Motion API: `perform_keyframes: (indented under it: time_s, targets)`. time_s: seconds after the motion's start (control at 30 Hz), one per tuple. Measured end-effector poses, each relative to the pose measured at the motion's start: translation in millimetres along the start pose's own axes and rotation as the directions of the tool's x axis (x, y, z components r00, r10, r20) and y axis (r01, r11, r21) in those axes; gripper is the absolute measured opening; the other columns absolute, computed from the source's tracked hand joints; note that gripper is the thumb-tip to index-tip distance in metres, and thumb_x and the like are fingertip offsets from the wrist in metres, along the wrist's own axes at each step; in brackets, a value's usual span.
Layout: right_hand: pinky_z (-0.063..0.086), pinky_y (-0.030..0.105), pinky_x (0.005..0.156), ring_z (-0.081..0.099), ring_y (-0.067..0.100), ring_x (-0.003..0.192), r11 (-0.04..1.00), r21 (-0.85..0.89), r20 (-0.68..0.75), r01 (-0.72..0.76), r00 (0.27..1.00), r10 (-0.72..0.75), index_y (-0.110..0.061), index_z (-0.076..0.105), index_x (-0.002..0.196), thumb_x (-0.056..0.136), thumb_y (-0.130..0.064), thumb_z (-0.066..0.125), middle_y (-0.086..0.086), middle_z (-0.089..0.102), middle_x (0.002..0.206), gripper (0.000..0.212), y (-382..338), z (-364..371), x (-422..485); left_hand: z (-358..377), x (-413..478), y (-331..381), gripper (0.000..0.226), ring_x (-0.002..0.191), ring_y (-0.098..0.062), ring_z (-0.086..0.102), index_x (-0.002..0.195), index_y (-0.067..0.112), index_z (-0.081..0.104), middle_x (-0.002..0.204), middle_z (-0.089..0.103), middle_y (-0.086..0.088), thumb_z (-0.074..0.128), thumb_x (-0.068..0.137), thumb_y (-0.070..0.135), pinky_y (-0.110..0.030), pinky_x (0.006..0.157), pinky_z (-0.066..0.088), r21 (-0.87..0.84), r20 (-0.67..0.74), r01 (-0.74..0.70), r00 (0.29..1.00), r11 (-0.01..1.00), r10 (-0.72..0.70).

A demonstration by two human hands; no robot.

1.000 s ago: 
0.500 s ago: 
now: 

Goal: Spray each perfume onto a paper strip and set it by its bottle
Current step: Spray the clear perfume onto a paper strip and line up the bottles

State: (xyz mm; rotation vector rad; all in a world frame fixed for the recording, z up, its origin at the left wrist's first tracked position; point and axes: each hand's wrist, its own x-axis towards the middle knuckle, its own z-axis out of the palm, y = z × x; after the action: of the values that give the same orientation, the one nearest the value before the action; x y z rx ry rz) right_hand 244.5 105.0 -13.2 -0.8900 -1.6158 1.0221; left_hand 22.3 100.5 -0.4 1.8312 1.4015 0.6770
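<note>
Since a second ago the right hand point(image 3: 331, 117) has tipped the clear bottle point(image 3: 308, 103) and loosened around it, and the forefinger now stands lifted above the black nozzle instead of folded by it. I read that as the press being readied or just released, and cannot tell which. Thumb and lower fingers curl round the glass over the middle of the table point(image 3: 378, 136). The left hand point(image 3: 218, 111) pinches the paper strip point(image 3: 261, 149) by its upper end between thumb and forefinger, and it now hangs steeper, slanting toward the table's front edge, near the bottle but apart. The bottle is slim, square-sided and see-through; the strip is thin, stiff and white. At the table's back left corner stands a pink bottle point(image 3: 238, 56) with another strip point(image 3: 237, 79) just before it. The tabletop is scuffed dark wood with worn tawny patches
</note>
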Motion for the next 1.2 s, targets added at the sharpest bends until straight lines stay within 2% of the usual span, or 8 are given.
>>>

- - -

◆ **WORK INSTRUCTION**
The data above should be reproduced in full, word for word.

◆ **TASK RESULT**
Motion API: `perform_keyframes: (indented under it: time_s, targets)`. time_s: seconds after the motion's start (control at 30 Hz), one per tuple. Measured end-effector poses, each relative to the pose measured at the motion's start: translation in millimetres along the start pose's own axes and rotation as the directions of the tool's x axis (x, y, z components r00, r10, r20) and y axis (r01, r11, r21) in those axes; gripper is the absolute measured opening; the other columns absolute, computed from the source's tracked hand joints; note that gripper is the thumb-tip to index-tip distance in metres, and thumb_x and the like are fingertip offsets from the wrist in metres, along the wrist's own axes at each step; in brackets, a value's usual span.
Layout: right_hand: pinky_z (-0.063..0.086), pinky_y (-0.030..0.105), pinky_x (0.005..0.156), ring_z (-0.081..0.099), ring_y (-0.067..0.100), ring_x (-0.003..0.192), r11 (-0.04..1.00), r21 (-0.85..0.89), r20 (-0.68..0.75), r01 (-0.72..0.76), r00 (0.27..1.00), r10 (-0.72..0.75), index_y (-0.110..0.061), index_z (-0.076..0.105), index_x (-0.002..0.196), thumb_x (-0.056..0.136), thumb_y (-0.130..0.064), thumb_z (-0.066..0.125), middle_y (-0.086..0.086), middle_z (-0.089..0.102), middle_x (0.002..0.206), gripper (0.000..0.212), y (-382..338), z (-364..371), x (-422..485); left_hand: z (-358..377), x (-413..478), y (-331..381), gripper (0.000..0.226), ring_x (-0.002..0.191), ring_y (-0.098..0.062), ring_z (-0.086..0.102), index_x (-0.002..0.195), index_y (-0.067..0.112), index_z (-0.081..0.104), middle_x (-0.002..0.204), middle_z (-0.089..0.103), middle_y (-0.086..0.088), thumb_z (-0.074..0.128), thumb_x (-0.068..0.137), thumb_y (-0.070..0.135), pinky_y (-0.110..0.030), pinky_x (0.006..0.157), pinky_z (-0.066..0.088), r21 (-0.87..0.84), r20 (-0.67..0.74), r01 (-0.74..0.70), r00 (0.29..1.00), r11 (-0.01..1.00), r10 (-0.72..0.70).

A demonstration by two human hands; no robot.

1.000 s ago: 
0.500 s ago: 
now: 

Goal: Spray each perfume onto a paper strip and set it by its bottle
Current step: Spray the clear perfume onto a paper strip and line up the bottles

State: (xyz mm; rotation vector rad; all in a world frame fixed for the recording, z up, its origin at the left wrist's first tracked position; point and axes: each hand's wrist, its own x-axis towards the middle knuckle, its own z-axis out of the palm, y = z × x; after the action: of the values that give the same orientation, the one nearest the value before the action; x y z rx ry rz) right_hand 244.5 105.0 -13.2 -0.8900 -1.6158 1.0221; left_hand 22.3 100.5 -0.4 1.8312 1.4015 0.6770
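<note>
Since a second ago the right hand point(image 3: 331, 117) has tipped the clear bottle point(image 3: 308, 103) and loosened around it, and the forefinger now stands lifted above the black nozzle instead of folded by it. I read that as the press being readied or just released, and cannot tell which. Thumb and lower fingers curl round the glass over the middle of the table point(image 3: 378, 136). The left hand point(image 3: 218, 111) pinches the paper strip point(image 3: 261, 149) by its upper end between thumb and forefinger, and it now hangs steeper, slanting toward the table's front edge, near the bottle but apart. The bottle is slim, square-sided and see-through; the strip is thin, stiff and white. At the table's back left corner stands a pink bottle point(image 3: 238, 56) with another strip point(image 3: 237, 79) just before it. The tabletop is scuffed dark wood with worn tawny patches
</note>
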Motion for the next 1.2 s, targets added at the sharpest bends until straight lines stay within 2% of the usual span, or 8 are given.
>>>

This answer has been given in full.